(Extracted records)
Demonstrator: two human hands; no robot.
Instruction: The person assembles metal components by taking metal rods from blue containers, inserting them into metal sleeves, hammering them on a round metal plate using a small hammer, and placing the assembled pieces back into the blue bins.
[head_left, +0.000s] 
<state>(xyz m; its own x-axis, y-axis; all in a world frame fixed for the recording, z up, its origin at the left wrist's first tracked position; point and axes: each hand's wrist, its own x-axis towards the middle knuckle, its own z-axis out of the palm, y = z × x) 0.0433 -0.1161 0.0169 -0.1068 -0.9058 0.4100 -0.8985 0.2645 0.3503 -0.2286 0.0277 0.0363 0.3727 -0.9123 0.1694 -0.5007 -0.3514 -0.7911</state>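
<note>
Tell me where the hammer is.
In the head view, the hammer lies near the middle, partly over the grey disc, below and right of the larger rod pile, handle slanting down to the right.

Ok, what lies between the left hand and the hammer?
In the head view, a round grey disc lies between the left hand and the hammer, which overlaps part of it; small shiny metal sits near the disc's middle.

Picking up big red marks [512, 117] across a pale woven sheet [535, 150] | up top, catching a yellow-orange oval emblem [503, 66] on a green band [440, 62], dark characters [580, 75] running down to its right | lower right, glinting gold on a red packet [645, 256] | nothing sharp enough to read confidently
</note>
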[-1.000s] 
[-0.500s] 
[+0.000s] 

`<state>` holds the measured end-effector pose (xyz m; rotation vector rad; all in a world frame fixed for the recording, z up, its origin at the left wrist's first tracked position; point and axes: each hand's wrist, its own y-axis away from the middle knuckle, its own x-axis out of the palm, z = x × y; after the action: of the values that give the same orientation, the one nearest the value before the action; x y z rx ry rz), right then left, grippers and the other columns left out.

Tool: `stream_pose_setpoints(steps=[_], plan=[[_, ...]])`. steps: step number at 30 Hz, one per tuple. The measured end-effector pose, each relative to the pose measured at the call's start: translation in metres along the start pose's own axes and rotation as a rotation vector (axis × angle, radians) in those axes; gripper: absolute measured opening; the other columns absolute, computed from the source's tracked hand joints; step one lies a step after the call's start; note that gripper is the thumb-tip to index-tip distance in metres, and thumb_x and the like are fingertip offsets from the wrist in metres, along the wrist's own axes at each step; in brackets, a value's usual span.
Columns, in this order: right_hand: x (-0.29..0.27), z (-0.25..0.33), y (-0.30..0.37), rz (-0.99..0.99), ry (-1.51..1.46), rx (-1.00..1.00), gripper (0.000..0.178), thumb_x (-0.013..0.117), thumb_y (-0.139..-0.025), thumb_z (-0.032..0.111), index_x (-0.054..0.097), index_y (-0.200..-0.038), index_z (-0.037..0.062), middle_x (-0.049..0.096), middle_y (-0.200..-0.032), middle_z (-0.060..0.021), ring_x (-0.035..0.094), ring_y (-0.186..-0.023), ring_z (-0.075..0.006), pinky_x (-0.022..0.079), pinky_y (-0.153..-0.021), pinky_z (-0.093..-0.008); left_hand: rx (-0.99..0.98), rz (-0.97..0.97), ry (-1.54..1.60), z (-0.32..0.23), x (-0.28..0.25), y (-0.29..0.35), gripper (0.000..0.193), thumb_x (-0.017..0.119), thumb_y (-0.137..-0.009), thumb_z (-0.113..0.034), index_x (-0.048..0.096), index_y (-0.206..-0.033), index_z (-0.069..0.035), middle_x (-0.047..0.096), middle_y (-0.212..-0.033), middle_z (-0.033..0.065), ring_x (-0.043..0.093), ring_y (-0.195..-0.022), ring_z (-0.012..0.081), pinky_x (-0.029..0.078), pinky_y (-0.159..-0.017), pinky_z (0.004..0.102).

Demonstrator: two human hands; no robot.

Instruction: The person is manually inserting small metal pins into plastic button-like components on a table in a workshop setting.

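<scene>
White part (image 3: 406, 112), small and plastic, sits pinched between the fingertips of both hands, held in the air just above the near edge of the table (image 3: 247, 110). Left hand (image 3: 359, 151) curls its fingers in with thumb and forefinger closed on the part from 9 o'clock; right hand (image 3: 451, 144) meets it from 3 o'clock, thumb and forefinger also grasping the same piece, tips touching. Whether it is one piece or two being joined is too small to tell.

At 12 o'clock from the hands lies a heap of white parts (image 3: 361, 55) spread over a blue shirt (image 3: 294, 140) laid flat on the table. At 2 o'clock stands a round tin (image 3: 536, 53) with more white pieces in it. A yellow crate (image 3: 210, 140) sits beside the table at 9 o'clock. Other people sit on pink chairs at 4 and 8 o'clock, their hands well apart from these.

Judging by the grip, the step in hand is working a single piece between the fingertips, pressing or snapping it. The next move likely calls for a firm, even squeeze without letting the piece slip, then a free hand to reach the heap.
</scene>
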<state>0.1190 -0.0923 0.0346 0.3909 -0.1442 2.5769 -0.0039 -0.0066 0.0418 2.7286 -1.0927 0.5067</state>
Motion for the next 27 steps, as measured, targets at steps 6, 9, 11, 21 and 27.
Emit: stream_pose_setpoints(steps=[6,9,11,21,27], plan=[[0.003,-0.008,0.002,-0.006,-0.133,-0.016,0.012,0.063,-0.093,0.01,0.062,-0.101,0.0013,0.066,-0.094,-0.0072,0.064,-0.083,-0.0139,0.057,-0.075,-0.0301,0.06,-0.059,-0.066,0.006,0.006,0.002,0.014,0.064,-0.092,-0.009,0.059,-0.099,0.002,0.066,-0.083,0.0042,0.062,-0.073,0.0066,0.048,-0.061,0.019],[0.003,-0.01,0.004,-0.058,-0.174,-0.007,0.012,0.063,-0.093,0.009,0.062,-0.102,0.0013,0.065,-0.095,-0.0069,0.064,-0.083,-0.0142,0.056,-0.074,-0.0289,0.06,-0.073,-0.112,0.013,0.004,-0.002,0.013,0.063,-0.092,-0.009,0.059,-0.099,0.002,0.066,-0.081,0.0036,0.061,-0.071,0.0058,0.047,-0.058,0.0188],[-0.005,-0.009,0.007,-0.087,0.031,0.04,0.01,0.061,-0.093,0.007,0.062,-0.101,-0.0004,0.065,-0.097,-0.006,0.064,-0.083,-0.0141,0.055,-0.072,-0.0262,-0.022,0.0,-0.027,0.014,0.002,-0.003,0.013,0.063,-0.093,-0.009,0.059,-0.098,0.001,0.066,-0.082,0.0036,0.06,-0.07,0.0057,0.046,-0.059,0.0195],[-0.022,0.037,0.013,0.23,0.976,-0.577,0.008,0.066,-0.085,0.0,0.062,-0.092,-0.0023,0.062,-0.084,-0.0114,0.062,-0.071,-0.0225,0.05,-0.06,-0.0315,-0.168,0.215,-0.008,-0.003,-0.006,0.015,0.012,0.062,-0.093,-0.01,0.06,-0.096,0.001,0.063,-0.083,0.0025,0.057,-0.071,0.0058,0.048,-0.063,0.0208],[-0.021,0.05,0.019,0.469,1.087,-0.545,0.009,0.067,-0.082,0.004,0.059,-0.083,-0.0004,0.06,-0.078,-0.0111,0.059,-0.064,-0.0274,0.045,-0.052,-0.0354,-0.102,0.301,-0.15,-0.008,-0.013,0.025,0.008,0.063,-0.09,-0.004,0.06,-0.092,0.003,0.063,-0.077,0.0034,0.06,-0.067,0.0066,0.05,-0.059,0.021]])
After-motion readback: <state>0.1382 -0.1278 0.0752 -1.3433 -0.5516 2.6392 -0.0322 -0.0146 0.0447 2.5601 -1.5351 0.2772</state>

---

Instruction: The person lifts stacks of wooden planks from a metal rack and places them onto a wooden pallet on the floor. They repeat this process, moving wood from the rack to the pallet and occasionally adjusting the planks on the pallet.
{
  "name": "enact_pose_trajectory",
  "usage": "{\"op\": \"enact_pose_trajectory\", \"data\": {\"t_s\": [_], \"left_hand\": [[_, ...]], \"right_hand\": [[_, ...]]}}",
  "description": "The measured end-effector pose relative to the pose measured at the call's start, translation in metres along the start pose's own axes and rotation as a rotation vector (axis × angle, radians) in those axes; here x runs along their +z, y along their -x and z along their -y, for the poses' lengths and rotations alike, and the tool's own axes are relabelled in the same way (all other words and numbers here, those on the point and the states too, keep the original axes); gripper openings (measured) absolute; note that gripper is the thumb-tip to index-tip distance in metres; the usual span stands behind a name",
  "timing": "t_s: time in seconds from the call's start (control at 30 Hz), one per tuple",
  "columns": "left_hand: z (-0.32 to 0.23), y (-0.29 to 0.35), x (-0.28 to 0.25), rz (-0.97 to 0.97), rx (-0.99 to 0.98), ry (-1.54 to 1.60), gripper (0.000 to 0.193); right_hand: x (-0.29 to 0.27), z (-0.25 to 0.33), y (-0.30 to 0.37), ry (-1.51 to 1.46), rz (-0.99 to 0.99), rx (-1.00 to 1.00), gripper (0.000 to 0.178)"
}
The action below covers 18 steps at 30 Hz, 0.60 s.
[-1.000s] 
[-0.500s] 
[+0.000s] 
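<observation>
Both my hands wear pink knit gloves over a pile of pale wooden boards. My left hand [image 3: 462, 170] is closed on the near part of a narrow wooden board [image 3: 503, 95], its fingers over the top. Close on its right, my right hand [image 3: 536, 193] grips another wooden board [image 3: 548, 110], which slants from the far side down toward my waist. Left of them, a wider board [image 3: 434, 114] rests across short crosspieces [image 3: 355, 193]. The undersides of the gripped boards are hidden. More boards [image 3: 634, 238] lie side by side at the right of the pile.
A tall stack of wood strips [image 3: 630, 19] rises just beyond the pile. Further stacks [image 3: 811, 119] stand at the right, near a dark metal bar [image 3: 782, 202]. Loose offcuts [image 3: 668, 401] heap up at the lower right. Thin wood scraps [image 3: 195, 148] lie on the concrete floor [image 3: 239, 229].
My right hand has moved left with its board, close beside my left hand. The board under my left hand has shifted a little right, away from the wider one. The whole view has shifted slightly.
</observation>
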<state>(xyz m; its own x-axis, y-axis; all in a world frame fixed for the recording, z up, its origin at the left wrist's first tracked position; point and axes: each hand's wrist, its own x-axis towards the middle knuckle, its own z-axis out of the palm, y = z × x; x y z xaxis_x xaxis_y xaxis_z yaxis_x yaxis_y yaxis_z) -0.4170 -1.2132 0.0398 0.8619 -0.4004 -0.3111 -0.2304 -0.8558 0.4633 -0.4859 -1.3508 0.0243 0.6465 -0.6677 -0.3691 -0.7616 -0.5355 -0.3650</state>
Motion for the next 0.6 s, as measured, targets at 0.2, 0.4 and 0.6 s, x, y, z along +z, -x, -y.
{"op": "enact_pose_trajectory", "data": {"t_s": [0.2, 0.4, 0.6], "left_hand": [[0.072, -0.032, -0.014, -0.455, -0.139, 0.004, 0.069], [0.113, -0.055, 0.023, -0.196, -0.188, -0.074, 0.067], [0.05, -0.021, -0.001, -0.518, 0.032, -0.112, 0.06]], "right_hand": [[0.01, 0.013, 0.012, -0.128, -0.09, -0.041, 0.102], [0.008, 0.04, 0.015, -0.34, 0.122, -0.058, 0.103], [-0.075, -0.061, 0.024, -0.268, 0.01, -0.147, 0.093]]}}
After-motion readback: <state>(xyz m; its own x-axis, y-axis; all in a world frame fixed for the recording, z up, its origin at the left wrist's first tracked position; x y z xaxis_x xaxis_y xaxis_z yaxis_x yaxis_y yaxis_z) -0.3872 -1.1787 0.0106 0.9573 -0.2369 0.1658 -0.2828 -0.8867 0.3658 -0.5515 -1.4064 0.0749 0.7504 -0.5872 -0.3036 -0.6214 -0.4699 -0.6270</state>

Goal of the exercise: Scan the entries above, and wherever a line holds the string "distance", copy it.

Answer to this problem:
Tool: `stream_pose_setpoints(steps=[_], plan=[[_, ...]])`. steps: step number at 30 Hz, one per tuple. The measured end-effector pose, each relative to the pose measured at the call's start: translation in metres along the start pose's own axes and rotation as a rotation vector (axis × angle, radians) in those axes; gripper: absolute measured opening; the other columns absolute, computed from the source's tracked hand joints; step one lies a step after the call's start; note that gripper is the thumb-tip to index-tip distance in metres, and thumb_x and the like are fingertip offsets from the wrist in metres, along the wrist's own axes at each step; in brackets, a value's usual span.
  "description": "The measured end-effector pose relative to the pose measured at the call's start, translation in metres along the start pose's own axes and rotation as a rotation vector (axis × angle, radians) in those axes; here x runs along their +z, y along their -x and z along their -y, for the poses' lengths and rotations alike, and the tool's own axes are relabelled in the same way (all other words and numbers here, those on the point and the states too, keep the original axes); gripper openings (measured) absolute; note that gripper is the thumb-tip to index-tip distance in metres; the usual span stands behind a name",

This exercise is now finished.